Handy Horiye, a San Diego attorney who handled Sellers’ appeal, said Thursday that the law on rape was clear and that the reversal of the case had been correct. Horiye handled the appeal because Jennifer Keller, Sellers’ trial lawyer, now works as a staff attorney for the court that overturned her former client’s conviction.

“You cannot rape a dead body,” Horiye said.

Richard L. King, the prosecutor, who also voiced shock over the reversal, said he had asked the state attorney general’s office to have the Court of Appeal review the case again.

“In the alternative, we would like the state Supreme Court to review the decision,” King said.

“He did it twice. That’s our position. There was evidence of both (instances of rape),” King said. “(Sellers) left and came back to satisfy what he had started.”

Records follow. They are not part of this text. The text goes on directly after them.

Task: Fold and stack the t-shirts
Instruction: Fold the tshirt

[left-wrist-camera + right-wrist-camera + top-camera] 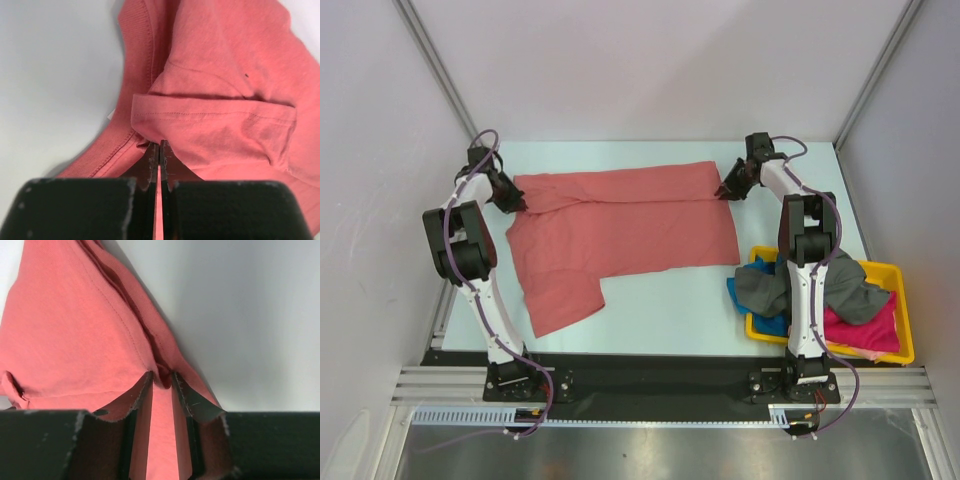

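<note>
Because the salmon-red cloth t-shirt (620, 235) lies spread across the pale table (660, 310) for folding, both arms hold its far edge: left gripper (159, 146) pinched tight on cloth by the collar, right gripper (162, 376) clamped on the opposite corner, probably to lift that edge evenly.

1. Top external view: fixed above and behind my two arm bases, it looks down and forward from a distance. It takes in the whole table (660, 300), both arms, the salmon-red t-shirt (620, 235) and the yellow tray (892, 267).
2. Left wrist view: carried on my left wrist, it looks along my left gripper (159, 146) at very close range.
3. Right wrist view: carried likewise, it looks along my right gripper (162, 375) and is equally near.
4. Shared field: all three views show the salmon-red t-shirt. Each wrist view covers only the end beside its own fingers.
</note>
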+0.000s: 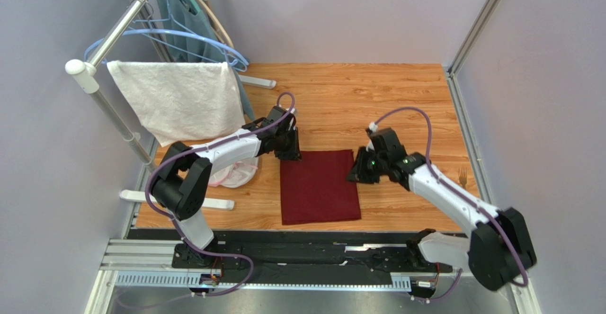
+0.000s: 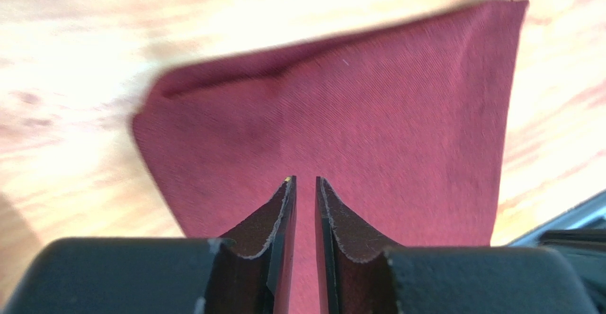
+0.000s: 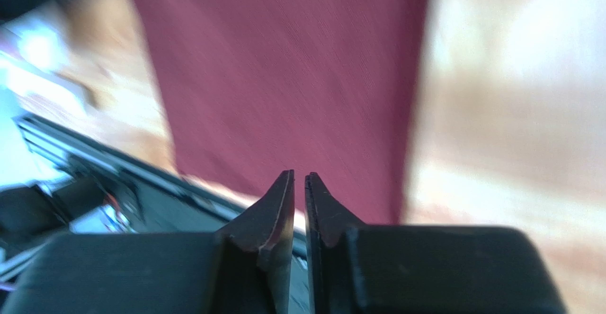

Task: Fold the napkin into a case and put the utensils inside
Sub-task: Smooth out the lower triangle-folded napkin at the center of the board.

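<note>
Only the top view shows the small tan fork (image 1: 463,177) at the right edge of the wooden surface (image 1: 398,101). The folded dark maroon cloth napkin (image 1: 319,186) lies flat mid-surface. The left gripper (image 1: 288,150) reaches down over its far-left corner and the right gripper (image 1: 359,172) angles down at its right edge. The wrist views show both barely parted and empty.

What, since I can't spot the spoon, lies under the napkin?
The napkin lies on the wooden table; nothing pokes out at its visible edges. Anything beneath it is covered.
</note>
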Controlling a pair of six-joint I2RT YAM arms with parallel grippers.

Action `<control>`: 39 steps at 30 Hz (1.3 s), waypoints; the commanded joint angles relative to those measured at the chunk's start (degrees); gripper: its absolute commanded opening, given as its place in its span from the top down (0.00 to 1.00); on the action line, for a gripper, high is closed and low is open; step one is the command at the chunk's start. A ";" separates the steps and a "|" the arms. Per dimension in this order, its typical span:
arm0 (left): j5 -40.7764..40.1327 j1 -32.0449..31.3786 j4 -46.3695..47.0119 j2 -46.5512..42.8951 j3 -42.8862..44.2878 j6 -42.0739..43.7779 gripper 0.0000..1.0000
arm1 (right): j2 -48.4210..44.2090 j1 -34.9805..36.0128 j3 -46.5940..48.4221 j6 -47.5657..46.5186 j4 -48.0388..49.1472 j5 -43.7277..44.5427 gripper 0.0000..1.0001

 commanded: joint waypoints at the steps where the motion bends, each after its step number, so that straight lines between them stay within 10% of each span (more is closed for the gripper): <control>1: -0.87 1.52 3.25 1.38 1.84 0.83 0.77 | 13.36 -2.10 12.46 -5.76 4.03 -3.20 0.85; 17: -1.57 6.26 7.29 7.71 2.63 0.04 0.78 | 40.65 -13.61 24.80 -14.99 9.13 -1.00 0.87; 39: 0.89 7.05 5.11 14.74 10.27 -2.51 0.77 | 30.73 -12.04 21.30 -13.68 5.35 -8.21 0.83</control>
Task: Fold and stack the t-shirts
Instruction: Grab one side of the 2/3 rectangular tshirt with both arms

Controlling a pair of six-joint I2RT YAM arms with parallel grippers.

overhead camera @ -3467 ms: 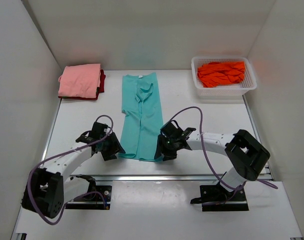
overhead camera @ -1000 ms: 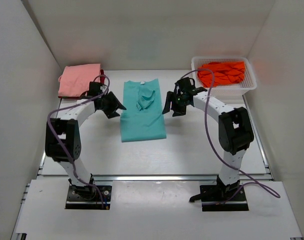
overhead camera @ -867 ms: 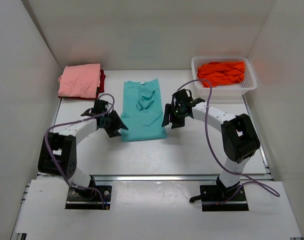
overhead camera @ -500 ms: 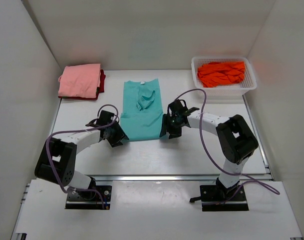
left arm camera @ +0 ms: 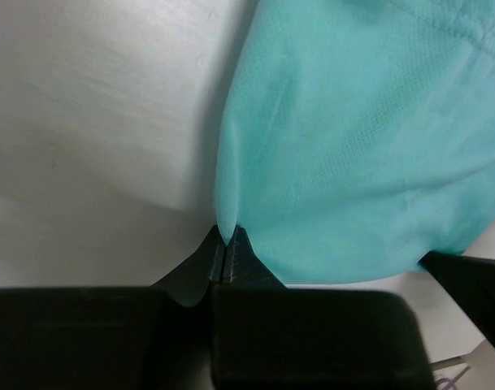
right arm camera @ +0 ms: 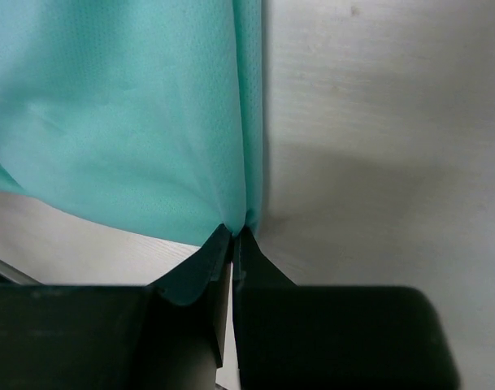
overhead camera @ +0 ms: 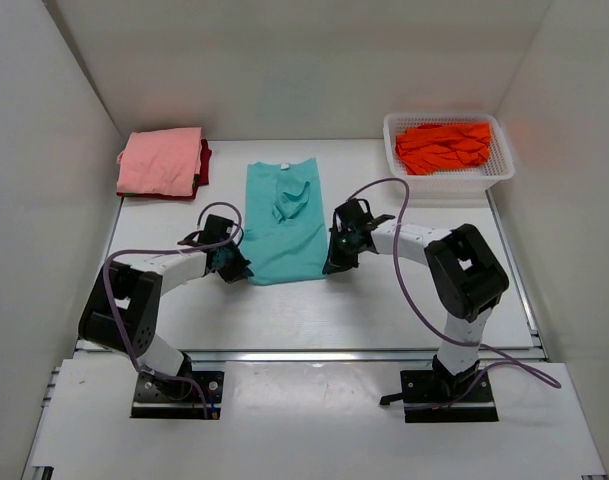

King also criticized the appellate court for giving Sellers “the benefit in what was a savage sexual assault on a victim who resisted with a massive defense.” Court records showed that Savannah Anderson suffered at least 30 blows to her arms and upper body while trying to fend off her attacker.

Sellers, 31, has been incarcerated at Folsom State Prison since his conviction. Horiye said he expects Sellers to remain in prison while awaiting the new trial.

Irvine police had listed the case as an unsolved murder for five years, during which Sellers remained free. But in 1984 the case was reopened to see if it might be linked to a serial killer in Texas. In reviewing the case, Officer Scott Cade noticed that one of Sellers’ prints matched one taken from Savannah Anderson’s apartment.

Maxine Anderson, the mother who was present at the trial and the appeal hearing, is convinced that Sellers should never be free again.

“He showed what kind of man he was. I believe in my heart this man will not go free. But it (the appellate ruling) is still a jolt,” she said.